--- Supplied data Enclosed Below ---
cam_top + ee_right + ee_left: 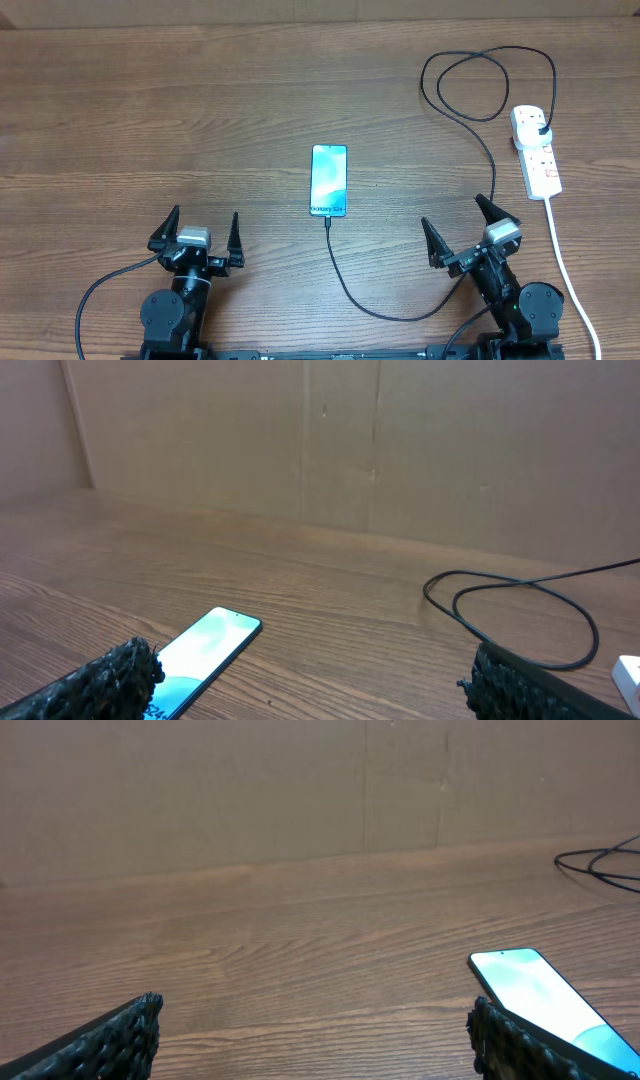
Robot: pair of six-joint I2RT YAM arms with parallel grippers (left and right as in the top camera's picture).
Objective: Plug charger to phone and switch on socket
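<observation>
**A:** Since both grippers hang free of everything, where do you find the task's pieces?

**B:** Take the phone [329, 181] as your mark. It lies flat on the wooden table [150, 100], screen up and lit. Your left gripper [204, 225] waits near its left and your right gripper [455, 215] near its right. Both have their fingers spread wide, with nothing between them.

**A:** Why does the cable run as it does?

**B:** The charger [330, 240] meets the phone's near short edge. You cannot tell from above whether the tip is seated or only touching. From there it sweeps towards you, passes your right arm, then loops well right of the phone and beyond it. Its black plug [541, 131] sits in the socket [545, 175]. I judge that this leaves the switch to your right arm. You cannot read whether it is on.

**A:** And the count?

**B:** One phone, one charger, one power strip, one thick white cord [565, 265], and two empty grippers.
</observation>
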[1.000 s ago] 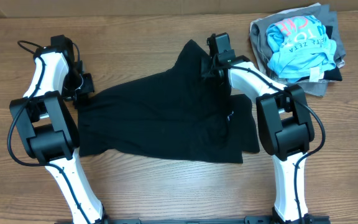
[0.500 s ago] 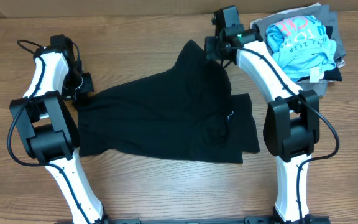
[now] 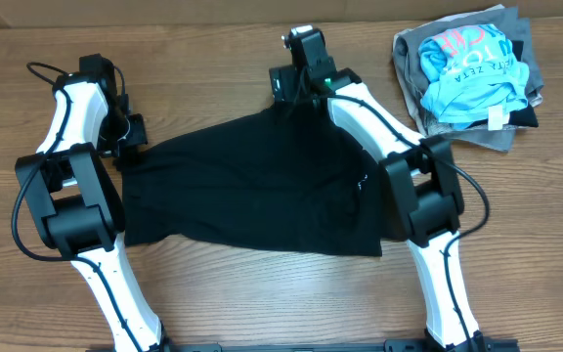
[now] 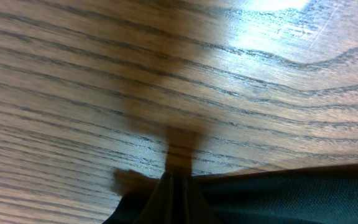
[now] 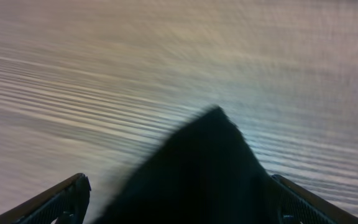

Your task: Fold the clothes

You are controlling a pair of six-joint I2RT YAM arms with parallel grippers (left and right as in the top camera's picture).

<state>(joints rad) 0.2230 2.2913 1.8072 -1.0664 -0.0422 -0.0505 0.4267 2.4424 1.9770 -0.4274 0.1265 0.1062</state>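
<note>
- Two arms share this step. The black shirt [image 3: 252, 186] lies spread and mostly flat at the centre of the table [image 3: 213, 39], with its near hem running from 7 to 5 o'clock.
- At 9 o'clock the left gripper [image 3: 130, 135] is clenched on the shirt's left edge, low against the table. Hold this pinch fixed so that it anchors the fabric while the far side is worked.
- At 12 o'clock the right gripper [image 3: 291, 90] is released, with its jaws wide and nothing held. The blurred wrist view shows the shirt's far pointed flap [image 5: 213, 162] lying between the spread fingers.
- Judged step: take that flap and fold it toward 6 o'clock.
- Lower until both fingers straddle the point, then close on the flap alone. Lift only enough to clear the table, and carry it straight toward the near hem so that the crease runs parallel to it.
- Thin soft fabric is likely to drag and bunch. Move slowly, and let go only once the flap lies flat.
- At 2 o'clock, well apart, sits a pile of garments [image 3: 511, 127] topped by a light blue shirt [image 3: 472, 64]. Route the right arm clear of it.
</note>
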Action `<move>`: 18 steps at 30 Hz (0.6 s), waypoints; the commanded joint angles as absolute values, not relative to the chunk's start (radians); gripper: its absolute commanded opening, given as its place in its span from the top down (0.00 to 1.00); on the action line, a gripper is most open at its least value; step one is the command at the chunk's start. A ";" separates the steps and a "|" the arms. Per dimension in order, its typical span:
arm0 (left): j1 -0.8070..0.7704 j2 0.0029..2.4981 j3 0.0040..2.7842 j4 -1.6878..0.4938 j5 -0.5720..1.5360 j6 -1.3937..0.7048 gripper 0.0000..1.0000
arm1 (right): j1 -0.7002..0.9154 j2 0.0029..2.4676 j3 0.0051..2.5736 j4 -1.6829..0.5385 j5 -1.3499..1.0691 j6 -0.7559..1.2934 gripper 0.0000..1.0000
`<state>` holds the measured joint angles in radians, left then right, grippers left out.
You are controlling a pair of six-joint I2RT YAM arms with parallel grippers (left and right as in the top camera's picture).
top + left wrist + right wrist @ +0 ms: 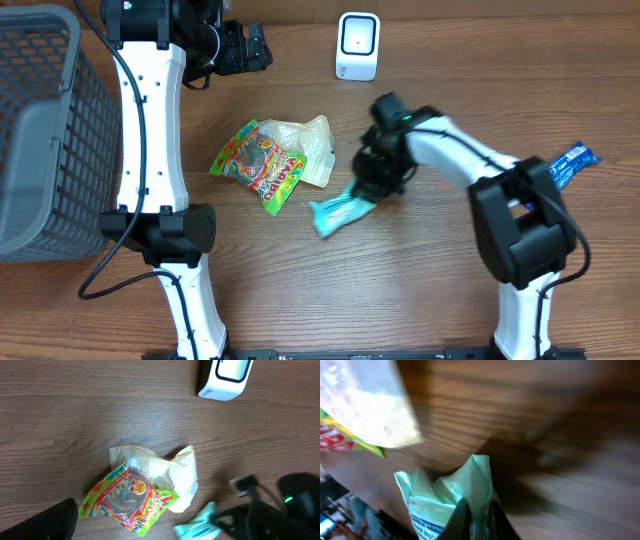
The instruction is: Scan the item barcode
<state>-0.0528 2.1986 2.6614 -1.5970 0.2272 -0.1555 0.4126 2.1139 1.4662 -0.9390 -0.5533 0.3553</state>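
The mint-green packet (pixel 338 212) sits near the middle of the tabletop (pixel 420 290), and its upper right end is pinched between the closed fingers of the right gripper (pixel 366 194). In the right wrist view the two fingertips (pixel 462 517) meet on the packet's crumpled edge (pixel 445 500). Whether the packet rests on the wood or hangs just above it cannot be told.

Four packets are in view. Besides the mint-green one, a colourful candy bag (pixel 260 165) and a pale translucent bag (pixel 305 145) lie touching each other just left of it. A blue packet (pixel 570 165) lies at the right edge, partly behind the right arm.

One white scanner (pixel 357 46) stands at the far edge, well apart from the mint-green packet. One grey basket (pixel 40 140) stands at the left edge.

The left gripper (pixel 255 47) hangs near the far edge, left of the scanner, with its jaws spread wide and nothing between them.
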 commanded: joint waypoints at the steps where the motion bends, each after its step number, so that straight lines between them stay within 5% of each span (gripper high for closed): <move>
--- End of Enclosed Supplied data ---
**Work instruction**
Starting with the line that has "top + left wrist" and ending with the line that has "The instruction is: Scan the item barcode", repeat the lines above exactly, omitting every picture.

**Result below**
top + left wrist + right wrist @ +0 ms: 
The instruction is: Scan the item barcode

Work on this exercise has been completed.